__Problem__
The whole listing needs to be written out exactly, except for any images.

##########

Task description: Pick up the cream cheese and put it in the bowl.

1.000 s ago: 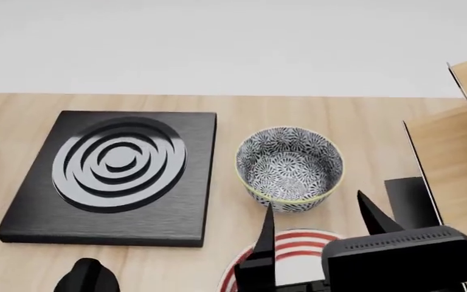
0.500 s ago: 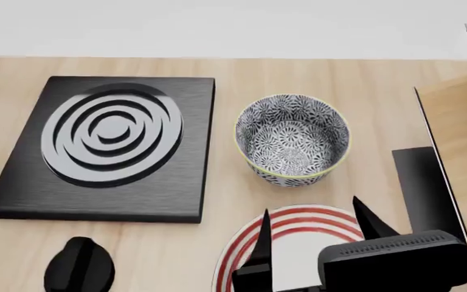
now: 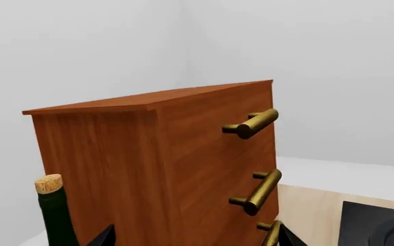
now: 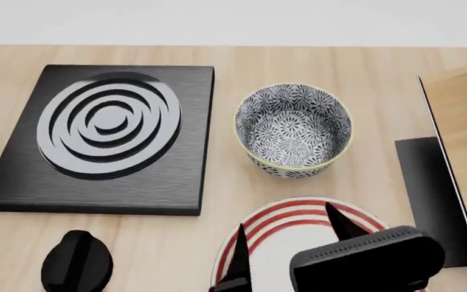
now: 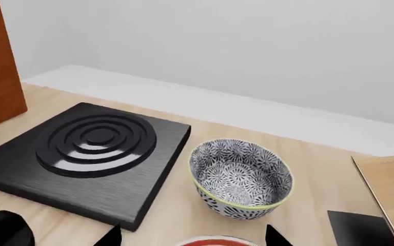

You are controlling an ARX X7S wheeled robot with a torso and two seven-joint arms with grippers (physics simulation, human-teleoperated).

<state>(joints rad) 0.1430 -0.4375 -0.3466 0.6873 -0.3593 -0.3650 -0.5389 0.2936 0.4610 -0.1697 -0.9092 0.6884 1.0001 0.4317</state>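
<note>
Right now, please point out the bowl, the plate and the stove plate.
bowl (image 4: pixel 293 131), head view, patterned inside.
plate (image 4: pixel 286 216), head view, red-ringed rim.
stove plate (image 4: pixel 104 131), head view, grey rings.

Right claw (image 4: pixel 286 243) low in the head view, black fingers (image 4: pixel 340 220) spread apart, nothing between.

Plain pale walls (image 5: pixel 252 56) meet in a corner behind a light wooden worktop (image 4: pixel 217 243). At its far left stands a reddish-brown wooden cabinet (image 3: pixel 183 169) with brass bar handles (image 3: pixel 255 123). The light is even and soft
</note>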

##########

__Task response__
Task description: Pick up the cream cheese and put it in the bowl.

1.000 s ago: 
0.500 s ago: 
now: 
now: 
now: 

You are controlling an ARX X7S wheeled robot with a torso and two seven-joint arms with grippers (physics simulation, human-teleoperated).

<state>(joints rad) 0.1430 -0.4375 -0.3466 0.6873 -0.3593 -0.3650 -0.5389 0.2936 0.4610 -0.1697 -0.9092 0.6884 1.0001 0.4317</state>
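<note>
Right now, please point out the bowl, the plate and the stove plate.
bowl (image 4: pixel 293 131), head view, patterned inside.
plate (image 4: pixel 286 216), head view, red-ringed rim.
stove plate (image 4: pixel 104 131), head view, grey rings.

Right claw (image 4: pixel 286 243) low in the head view, black fingers (image 4: pixel 340 220) spread apart, nothing between.

Plain pale walls (image 5: pixel 252 56) meet in a corner behind a light wooden worktop (image 4: pixel 217 243). At its far left stands a reddish-brown wooden cabinet (image 3: pixel 183 169) with brass bar handles (image 3: pixel 255 123). The light is even and soft
</note>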

This exercise is now finished.